A user should be able to say:

"Even when direct trains were full, this app helped me reach my destination."

MVP Success Metrics

70–80%

Valid multi-train routes generated for India's major city pairs

60%+

Hidden seats detected correctly

±25 min

Delay prediction accuracy

Positive

User feedback indicates successful travel

Definition of Success

If the user safely completes their journey using a multi-train route suggested by the app, the system is successful.

19

Risks & Constraints

API Dependency

Reliance on third-party APIs (short-term)

Licensing

IRCTC licensing required for long-term scale

Data Quality

Delay prediction depends on data quality

Information Overload

Risk of overloading user with too much information

Design Imperative

Design must stay simple. Avoid complexity in user-facing interfaces.

20

Phase 2 Features

Future

Non-MVP features planned for future releases:

Real-time GPS train tracking
Offline mode
Crowd-sourced PNR predictions
"Smart Alerts" for delays, platform changes
Integration with auto/taxi for station connections
21

Future Vision

The App Evolves Into:

The most intelligent railway route planner in the country

A companion that guides passengers like Google Maps guides drivers

A platform that reduces railway congestion by distributing passenger load

A system that becomes smarter with every journey

Future Integrations

Bus backups
Taxi to nearby stations
Automatic ticket booking (after IRCTC approval)

Tone & Philosophy

The app should feel:

Helpful Smart Trustworthy Human Simple

"A local friend who knows all the train tricks."

23

Conclusion

This project solves a real, large-scale problem in Indian rail travel.

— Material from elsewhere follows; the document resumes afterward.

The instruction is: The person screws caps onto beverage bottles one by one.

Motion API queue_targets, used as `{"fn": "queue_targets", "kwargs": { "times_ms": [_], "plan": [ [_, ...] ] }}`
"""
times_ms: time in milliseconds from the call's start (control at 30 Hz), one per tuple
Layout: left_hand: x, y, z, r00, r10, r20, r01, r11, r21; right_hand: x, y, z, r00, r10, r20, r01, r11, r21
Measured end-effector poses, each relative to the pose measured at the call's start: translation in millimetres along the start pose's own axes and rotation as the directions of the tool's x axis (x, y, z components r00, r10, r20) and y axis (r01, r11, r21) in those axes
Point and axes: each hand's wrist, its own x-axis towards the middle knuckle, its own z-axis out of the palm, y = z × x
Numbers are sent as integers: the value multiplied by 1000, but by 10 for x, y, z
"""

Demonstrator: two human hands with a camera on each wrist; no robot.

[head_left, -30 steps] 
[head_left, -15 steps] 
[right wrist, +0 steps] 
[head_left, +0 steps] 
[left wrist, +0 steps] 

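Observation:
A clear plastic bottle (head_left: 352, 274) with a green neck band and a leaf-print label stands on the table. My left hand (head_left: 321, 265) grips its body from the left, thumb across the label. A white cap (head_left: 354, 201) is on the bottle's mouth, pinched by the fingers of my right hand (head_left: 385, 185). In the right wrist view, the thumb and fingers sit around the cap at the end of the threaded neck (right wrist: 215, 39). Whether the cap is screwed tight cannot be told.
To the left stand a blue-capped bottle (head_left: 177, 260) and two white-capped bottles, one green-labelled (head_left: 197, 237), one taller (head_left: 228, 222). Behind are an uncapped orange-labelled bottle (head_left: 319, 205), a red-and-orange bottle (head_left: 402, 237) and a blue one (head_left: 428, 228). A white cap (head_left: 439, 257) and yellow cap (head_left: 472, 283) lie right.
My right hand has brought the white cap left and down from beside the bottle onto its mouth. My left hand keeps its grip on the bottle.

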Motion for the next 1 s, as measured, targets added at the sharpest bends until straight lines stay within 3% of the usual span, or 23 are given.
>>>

It turns a manual "hack" used by knowledgeable passengers into a proper automated system.

It helps people travel even when the situation looks impossible.

No existing app currently offers this level of intelligence.

This Document Provides:

What the product does
Why it is needed
How it will work
What data it requires

This is the foundation for the development team to start building the system.